Spain’s woes

You’d never know that Spain is one sick puppy of a nation by walking the streets of Barcelona, as I was doing last week. The sidewalks are crowded with well-dressed people, the tapas bars are full, trendy Michelin-starred restaurants are booked months in advance, and the fashionable shops along the Paseo de Gracia (the city’s equivalent of Fifth Avenue) are bustling.

From the rooftop terrace at the Hotel Condes de Barcelona, you look out over a cityscape where construction cranes outnumber church spires. Over at Sagrada Familia, millions of euros are being spent to stabilize the ground beneath Gaudi’s iconic towers in preparation for the construction of a high-speed rail link with France. Meantime, work on the church itself is pushing ahead with a goal to finally completing it by 2026, the 100th anniversary of the death of the controversial architect whose distinctive buildings can be found in all parts of the city.

But underlying all this bustle and activity is a national unemployment rate of 20 per cent and a banking system that is teetering on the brink of meltdown. The government of Prime Minister José Luis Rodriguez Zapatero is hanging on to power by a thread after the passage of a tough austerity program by just one vote.

The latest plan, which comes on top of a €50 billion package announced in January, will cut public spending by another €15 billion, mainly through a 5 per cent across-the-board wage cut for civil servants and a 15 per cent cut for government ministers. (In Spain , government employees can’t be fired so wage cuts are the only alternative to dealing with a bloated public sector.) Planned pension increases were also scrapped along with a €2,500 payment to new parents. The ultimate goal is to reduce the country’s deficit as a percentage of GDP from 11.2 per cent in 2009 to 6 per cent in 2011. However, that would still be double the 3 per cent limit set for eurozone members. The country’s Economy Minister said Spain will aim to reach that target by 2013 but it will likely require more cuts and/or tax increases to achieve that.

Of course, private companies can lay off staff and many are doing so but some, such as the huge Torres winery, are trying to avoid that. Owner Miguel Torres has introduced a program that will eliminate overtime for summer/fall work, when the winery is busiest, in exchange for reduced hours in the winter and the staff has agreed to it. But many other workers are not as fortunate and the Spanish press routinely runs stories of destitute families that have lost their livelihood.

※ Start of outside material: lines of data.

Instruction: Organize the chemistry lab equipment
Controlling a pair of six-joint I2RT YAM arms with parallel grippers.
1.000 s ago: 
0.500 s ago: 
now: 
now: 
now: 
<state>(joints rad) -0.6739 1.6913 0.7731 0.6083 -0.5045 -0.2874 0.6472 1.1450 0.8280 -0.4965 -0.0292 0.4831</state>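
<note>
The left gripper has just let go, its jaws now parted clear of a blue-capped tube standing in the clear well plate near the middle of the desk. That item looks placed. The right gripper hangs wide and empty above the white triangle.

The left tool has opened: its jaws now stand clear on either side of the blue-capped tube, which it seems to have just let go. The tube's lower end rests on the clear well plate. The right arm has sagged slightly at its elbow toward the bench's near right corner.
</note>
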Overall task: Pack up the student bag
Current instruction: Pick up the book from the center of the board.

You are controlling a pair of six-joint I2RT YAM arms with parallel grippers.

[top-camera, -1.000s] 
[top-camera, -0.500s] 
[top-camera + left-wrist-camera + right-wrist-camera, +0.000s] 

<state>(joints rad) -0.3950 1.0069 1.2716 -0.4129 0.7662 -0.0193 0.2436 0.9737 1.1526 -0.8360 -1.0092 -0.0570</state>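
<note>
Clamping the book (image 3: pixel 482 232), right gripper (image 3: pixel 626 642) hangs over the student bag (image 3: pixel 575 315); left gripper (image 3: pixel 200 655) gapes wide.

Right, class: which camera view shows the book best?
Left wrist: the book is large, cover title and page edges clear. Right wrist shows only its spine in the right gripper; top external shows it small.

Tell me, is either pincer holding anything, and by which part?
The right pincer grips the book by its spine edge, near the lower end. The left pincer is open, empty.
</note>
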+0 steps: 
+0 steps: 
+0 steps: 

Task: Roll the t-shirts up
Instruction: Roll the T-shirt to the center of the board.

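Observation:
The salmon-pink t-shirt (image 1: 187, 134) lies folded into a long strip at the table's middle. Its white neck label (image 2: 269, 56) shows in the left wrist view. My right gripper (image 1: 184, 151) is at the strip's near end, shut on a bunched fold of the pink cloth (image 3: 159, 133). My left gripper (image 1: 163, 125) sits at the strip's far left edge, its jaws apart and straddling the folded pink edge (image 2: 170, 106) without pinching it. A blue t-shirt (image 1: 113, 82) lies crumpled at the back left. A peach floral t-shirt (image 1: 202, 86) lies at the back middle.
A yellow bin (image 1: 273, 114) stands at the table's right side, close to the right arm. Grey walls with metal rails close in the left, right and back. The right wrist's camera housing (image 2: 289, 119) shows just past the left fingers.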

Adding to the country’s woes, rating agencies Fitch and Standard & Poor’s have downgraded Spain’s credit status, the real estate market has collapsed, and the lucrative tourism industry is in trouble, in part due to cancellations relating to air travel uncertainty because of ash clouds from the Icelandic volcano. To top it off, the major trade unions are threatening a general strike, a knee-jerk reaction in tough times. In short, the country is in a mess.

Perhaps the biggest concern is the plight of Spain’s cajas — the equivalent to our credit unions. The cajas hold a large percentage of the country’s residential mortgages and as a result are deeply exposed to the plunge in property values. Last month, the Bank of Spain moved quickly to take over CajaSur, a Cordoba-based bank controlled by the Roman Catholic Church and this may be only the first of several such moves. Overall, the Bank of Spain estimates that impaired loans in the system total almost €100 billion (about C$130 billion).

Why does any of this matter to us? Because, as the market meltdown of 2008-2009 proved, we are truly a global village when it comes to investing. Spain is the fourth-largest economy in the eurozone and is much more important than Greece in the overall scheme of things. If Spain looks like it might have to reschedule its debt repayments, it would set off a chain reaction in world bond and stock markets that could rival the collapse of Lehman Brothers in its impact.

The Spanish stock market is already reflecting these fears. As of the close of trading on June 4, the IBEX 35 Index was down 25.3 per cent year-to-date with much of that drop coming in the past 30 days. That is the worst performance, by far, of any European market this year (by comparison, the German Dow was off just 2.9 per cent).

Spain is certainly well down on the radar screen of most Canadian investors but it is worth keeping an eye on. If the government and the central bank can’t pull the country out of its downward spiral, we could be witnessing the first stage of the break-up of the eurozone.